La reine du bal

stockholmsyndrom

C'était la reine du bal, a l'époque ou elle en avait encore, des rêves. Ouais, Selena, c'était le genre de fille qui laissait pas indifférent, le genre a faire tirer la langue a tous les ados de son âge et a inspirer aux bons pères de famille qui venaient chercher leur rejeton au lycée des scénarios d'adultère a la Marc Dorcel. Une sorte de poupée, dotée, sans vraiment s'en soucier, de ce pouvoir qu'ont certaines femmes sur l'homme. La pureté de sa peau dorée des cordières, ses formes pulpeuses, comme un fruit a la fleur de l'âge, de ses longs cheveux noirs jusqu'au moindre morceau de chair percé a jour rappelant l'énergie du soleil, tout évoquait chez elle le mot désir. C'était l'écho aux bruits de couloir, le prénom sur toutes les lèvres masculines de la cour et leur rêve quand ils retrouvaient leurs draps le soir. Selena, c'était la fille qu'on ne touchait qu'avec les yeux, celle que tu n'aurais jamais pu oser penser avoir. Le sort est ironique plus souvent qu'on en emploie l'adage, hier encore, un notaire, un employé de la BNP et deux, trois autres habitués a ses prestations s'en sont tirés pour 70euros, émiettant un peu plus les morceaux d'une âme déchirée.
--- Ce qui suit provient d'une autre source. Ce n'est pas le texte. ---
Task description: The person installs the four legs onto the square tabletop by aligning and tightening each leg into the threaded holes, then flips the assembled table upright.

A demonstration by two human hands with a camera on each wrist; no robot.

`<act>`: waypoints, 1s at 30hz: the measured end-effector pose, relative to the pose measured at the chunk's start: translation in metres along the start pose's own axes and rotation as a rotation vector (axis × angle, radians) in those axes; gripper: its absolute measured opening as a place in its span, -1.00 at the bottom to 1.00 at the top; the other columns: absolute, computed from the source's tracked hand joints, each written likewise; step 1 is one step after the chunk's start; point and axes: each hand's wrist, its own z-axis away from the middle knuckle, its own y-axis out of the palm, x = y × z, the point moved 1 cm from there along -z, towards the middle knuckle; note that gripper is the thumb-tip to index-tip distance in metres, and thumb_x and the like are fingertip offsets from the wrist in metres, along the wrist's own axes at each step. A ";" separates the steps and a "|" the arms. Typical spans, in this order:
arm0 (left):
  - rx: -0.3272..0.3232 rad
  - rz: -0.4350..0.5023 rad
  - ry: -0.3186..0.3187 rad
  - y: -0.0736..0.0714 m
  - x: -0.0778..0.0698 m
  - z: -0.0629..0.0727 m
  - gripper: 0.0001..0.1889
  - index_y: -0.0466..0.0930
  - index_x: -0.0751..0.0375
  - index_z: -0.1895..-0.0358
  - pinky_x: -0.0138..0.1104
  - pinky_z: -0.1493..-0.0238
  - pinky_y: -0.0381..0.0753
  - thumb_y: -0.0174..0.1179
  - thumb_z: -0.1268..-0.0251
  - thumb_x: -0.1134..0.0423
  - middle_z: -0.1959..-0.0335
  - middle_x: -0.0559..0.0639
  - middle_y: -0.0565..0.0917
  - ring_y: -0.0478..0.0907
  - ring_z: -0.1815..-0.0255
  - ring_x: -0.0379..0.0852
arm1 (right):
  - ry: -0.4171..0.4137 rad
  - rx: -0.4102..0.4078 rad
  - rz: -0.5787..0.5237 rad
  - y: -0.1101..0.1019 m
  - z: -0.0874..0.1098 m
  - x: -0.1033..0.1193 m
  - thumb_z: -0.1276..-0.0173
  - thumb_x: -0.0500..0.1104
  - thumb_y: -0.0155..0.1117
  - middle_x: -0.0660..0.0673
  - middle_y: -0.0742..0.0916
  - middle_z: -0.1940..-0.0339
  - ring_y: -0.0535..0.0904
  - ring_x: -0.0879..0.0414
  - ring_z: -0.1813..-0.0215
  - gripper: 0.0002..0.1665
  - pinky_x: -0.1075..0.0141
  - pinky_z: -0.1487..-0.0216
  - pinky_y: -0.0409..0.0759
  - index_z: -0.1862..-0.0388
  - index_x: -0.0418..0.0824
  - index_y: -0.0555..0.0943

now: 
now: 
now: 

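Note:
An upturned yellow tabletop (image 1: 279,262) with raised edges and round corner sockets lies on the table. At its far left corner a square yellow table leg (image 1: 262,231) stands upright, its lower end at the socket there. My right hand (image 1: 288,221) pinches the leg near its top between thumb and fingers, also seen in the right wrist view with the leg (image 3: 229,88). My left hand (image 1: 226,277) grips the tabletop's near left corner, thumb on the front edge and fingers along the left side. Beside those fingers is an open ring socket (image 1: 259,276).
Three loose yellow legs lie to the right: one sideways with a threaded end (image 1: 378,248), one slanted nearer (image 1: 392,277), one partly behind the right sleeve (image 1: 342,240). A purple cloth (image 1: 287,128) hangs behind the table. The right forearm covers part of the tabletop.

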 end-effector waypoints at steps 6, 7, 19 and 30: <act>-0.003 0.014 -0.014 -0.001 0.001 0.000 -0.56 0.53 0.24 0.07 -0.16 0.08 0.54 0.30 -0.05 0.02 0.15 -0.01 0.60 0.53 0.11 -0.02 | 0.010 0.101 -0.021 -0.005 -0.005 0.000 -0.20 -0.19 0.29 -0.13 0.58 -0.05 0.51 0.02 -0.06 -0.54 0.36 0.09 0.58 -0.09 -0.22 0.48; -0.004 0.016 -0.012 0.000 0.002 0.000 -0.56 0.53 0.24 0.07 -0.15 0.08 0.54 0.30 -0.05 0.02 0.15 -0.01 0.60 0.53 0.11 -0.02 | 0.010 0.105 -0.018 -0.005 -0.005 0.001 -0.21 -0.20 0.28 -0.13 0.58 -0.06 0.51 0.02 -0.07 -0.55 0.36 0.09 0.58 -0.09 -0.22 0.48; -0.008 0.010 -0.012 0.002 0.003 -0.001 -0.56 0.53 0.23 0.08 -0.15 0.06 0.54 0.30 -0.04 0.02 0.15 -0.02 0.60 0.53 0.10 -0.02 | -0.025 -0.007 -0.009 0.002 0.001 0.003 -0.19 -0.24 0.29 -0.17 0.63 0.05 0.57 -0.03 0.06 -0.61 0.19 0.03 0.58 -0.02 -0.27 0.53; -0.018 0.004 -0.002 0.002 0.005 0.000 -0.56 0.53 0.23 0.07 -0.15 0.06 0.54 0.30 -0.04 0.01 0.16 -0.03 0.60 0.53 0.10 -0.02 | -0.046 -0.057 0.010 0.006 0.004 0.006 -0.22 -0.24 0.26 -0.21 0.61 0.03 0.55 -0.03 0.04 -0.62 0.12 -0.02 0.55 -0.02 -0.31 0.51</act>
C'était la reine du bal, Selena. Elle aurait peut être du le rester un peu plus longtemps au lieu de dresser son majeur a la face du monde et de tout plaquer, mais peut-on lui en vouloir d'avoir cru en l'amour. Elle aurait peut être du ne jamais croiser son regard, mais ce genre de choses ne se contrôle pas. Il était pas comme les autres, il rêvait d'ailleurs, n'avait peur de rien, il avait ce beau sourire qui lui donnait de la confiance, de l'audace, beaucoup d'audace, de l'assurance et de la fougue, elle se sentait vivante a ses côtés et l'a suivi pour continuer a respirer. Ce soir, sous les lumières de la ville, sur le macadam ou elle s'étale, son souffle est a bout, elle est seule et n'a plus la force pour les S.O.S. Ses bras squelettiques tremblent, sur ses veines et le chantier des coups de pique a son poignet, on peux apercevoir le prénom de son ange, celui qu'on lui a enlevé, celui pour qui elle est restée debout si longtemps. Les phares de voitures en guise de flash, comme un rappel a l'ordre, bat toi, elle part, petit a petit, sous les yeux indifférents de la fourmilière. Elle n'a jamais trop su doser l'amour, elle n'a jamais trop su doser la mort, la bave fait couler son rimmel, ses yeux se perdent. Elle se souvient de ces nuits chaudes et hostiles propres a Bogota, passées a dormir les yeux ouverts sous les bras affaiblis de sa mère biologique, elle se souvient de la phobie de l'obscurité venu hanter le restant de sa vie, elle ne se souvient que de ca, le souvenir d'une vie, sa propre vie. Ses yeux se ferment.

C'était la reine du bal, Selena, et ce soir, elle danse avec la mort.